● REQUIRED ACTION:
Read through the entries below and copy each line where "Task" turns up.

[Collected data entries]
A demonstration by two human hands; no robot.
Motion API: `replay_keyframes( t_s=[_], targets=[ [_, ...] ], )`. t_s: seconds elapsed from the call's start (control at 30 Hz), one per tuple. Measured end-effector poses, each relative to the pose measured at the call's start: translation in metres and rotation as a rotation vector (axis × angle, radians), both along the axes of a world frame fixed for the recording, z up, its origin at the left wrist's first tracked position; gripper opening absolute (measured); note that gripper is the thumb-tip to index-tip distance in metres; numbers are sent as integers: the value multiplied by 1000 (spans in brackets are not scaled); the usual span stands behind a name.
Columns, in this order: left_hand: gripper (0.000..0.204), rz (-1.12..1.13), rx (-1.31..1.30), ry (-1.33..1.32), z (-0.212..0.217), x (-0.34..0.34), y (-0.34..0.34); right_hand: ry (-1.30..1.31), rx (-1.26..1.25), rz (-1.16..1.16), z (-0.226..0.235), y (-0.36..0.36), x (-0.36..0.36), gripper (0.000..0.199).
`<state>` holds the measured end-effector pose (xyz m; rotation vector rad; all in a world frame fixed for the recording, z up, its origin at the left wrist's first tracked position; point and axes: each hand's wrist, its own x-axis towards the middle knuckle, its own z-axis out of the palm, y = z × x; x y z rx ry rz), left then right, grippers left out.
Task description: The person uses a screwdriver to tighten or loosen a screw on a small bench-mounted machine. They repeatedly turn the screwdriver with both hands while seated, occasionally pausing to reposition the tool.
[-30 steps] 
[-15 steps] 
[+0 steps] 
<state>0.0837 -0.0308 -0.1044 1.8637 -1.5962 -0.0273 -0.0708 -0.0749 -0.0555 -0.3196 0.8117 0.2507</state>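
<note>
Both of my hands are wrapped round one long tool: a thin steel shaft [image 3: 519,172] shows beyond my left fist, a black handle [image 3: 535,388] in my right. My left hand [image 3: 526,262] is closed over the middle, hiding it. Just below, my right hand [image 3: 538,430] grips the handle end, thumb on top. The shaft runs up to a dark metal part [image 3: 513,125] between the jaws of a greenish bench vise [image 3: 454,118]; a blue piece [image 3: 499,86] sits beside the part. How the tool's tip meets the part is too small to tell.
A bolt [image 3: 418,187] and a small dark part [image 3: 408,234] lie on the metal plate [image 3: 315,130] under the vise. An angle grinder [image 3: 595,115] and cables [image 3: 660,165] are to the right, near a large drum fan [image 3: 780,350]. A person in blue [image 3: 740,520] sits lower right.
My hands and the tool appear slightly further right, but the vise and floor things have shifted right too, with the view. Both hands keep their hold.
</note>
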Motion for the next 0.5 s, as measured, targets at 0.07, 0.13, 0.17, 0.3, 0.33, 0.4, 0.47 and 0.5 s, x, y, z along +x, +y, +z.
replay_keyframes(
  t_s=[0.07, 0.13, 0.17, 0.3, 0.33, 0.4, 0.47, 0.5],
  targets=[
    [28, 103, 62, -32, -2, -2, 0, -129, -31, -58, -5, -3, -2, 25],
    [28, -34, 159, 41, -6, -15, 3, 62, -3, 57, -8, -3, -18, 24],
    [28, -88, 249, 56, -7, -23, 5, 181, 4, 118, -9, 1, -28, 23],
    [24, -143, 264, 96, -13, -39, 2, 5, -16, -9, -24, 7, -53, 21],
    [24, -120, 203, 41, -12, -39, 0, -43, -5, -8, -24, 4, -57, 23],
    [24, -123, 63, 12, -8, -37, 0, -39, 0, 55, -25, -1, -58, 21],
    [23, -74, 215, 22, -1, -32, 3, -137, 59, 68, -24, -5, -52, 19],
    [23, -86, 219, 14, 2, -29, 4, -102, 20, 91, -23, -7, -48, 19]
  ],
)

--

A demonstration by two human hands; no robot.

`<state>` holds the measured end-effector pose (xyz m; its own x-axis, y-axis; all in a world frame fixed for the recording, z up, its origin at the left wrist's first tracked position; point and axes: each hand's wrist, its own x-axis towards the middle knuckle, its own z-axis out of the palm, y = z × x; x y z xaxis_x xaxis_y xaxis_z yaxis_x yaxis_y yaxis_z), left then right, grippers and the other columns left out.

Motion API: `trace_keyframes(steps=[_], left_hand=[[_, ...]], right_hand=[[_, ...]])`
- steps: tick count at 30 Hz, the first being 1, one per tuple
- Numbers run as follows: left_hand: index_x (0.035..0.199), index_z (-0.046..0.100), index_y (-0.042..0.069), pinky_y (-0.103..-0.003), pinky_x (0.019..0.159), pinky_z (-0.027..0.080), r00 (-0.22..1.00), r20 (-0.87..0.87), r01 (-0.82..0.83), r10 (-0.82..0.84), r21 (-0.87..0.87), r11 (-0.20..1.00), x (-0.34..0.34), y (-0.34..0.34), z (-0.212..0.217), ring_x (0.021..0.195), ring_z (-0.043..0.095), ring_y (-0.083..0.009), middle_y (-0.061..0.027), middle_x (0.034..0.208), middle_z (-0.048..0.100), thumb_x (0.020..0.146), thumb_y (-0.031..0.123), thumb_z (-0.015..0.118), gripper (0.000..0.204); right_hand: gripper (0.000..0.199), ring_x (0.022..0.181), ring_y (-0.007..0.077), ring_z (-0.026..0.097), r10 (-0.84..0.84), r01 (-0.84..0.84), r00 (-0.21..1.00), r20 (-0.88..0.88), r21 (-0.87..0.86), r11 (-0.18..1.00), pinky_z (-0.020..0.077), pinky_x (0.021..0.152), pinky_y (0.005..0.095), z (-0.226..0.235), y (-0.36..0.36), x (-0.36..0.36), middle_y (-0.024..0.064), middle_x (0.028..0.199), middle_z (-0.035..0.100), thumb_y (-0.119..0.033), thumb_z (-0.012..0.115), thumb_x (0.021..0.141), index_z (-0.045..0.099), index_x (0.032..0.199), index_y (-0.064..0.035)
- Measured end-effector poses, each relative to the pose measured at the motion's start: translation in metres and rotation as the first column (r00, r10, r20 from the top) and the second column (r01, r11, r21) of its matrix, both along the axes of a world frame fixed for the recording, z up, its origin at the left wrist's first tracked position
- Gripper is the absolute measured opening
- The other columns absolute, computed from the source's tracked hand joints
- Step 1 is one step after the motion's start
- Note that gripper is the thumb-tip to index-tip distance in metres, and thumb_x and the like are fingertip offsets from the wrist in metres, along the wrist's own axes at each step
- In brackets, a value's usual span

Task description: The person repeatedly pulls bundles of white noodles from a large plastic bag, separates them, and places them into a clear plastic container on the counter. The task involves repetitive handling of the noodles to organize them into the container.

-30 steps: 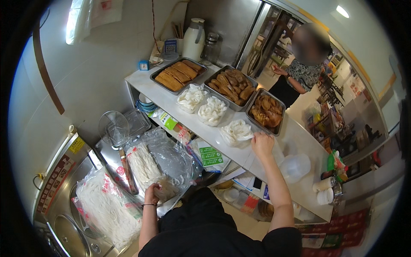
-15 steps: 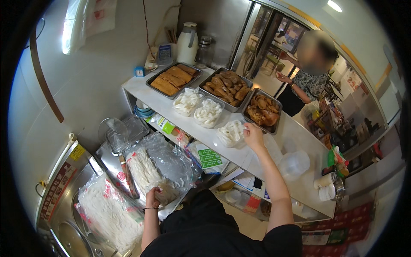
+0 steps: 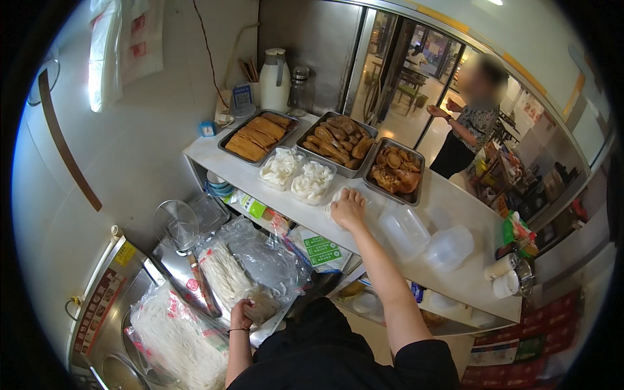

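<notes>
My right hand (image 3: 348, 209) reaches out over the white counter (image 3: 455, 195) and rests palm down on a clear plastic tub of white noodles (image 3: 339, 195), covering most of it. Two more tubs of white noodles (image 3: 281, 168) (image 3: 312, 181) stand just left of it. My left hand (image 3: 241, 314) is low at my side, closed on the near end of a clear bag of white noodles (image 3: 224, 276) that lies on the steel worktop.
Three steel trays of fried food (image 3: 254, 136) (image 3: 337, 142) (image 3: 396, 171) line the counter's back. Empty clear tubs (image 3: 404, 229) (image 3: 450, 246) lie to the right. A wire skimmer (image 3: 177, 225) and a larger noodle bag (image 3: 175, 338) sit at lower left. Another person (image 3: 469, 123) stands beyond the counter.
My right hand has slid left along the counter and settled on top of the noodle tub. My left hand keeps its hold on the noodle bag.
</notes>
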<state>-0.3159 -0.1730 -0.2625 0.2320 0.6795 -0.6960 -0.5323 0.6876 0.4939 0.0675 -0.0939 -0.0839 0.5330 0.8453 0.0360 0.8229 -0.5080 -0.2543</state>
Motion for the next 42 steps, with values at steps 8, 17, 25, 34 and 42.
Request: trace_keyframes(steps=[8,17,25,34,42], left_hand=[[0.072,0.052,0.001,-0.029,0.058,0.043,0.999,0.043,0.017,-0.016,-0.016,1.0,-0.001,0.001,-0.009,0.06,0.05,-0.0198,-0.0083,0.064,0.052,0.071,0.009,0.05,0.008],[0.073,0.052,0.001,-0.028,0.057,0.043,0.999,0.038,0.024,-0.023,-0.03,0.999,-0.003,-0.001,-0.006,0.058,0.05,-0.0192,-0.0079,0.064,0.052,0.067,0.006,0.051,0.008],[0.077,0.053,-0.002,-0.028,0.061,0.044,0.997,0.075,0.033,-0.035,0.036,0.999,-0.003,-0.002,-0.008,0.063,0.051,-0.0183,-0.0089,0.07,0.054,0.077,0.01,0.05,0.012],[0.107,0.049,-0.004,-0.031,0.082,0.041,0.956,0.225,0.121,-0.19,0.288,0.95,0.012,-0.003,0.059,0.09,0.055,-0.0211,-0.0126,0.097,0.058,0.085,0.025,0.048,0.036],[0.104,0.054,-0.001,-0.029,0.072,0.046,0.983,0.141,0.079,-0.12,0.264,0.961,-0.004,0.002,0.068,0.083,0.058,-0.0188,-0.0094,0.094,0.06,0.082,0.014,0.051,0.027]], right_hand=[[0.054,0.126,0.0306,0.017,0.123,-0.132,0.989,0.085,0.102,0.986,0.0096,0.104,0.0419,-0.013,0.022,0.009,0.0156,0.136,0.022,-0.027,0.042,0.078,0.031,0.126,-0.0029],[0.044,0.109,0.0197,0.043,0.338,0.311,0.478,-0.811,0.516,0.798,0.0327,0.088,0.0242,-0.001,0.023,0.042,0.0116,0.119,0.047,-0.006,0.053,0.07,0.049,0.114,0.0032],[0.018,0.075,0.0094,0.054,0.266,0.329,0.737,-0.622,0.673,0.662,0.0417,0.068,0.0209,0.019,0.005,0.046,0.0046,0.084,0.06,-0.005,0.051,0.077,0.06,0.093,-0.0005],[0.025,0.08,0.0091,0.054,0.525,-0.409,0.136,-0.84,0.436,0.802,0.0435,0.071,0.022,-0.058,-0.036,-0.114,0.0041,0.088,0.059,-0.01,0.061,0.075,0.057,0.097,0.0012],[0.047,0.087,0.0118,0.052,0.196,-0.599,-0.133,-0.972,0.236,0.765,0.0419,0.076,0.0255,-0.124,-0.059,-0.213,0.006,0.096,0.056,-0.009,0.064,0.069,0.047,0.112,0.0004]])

● YOUR RESPONSE:
Task description: The person uses a screwdriver to tighten or loosen a screw on a small bench-mounted machine. They repeatedly turn the screwdriver with both hands while seated, occasionally pausing to reposition the tool.
Task description: The person repeatedly pulls bundles of white noodles from a large plastic bag, separates them, and places them into a clear plastic container on the counter. The task involves repetitive handling of the noodles to organize them into the container.

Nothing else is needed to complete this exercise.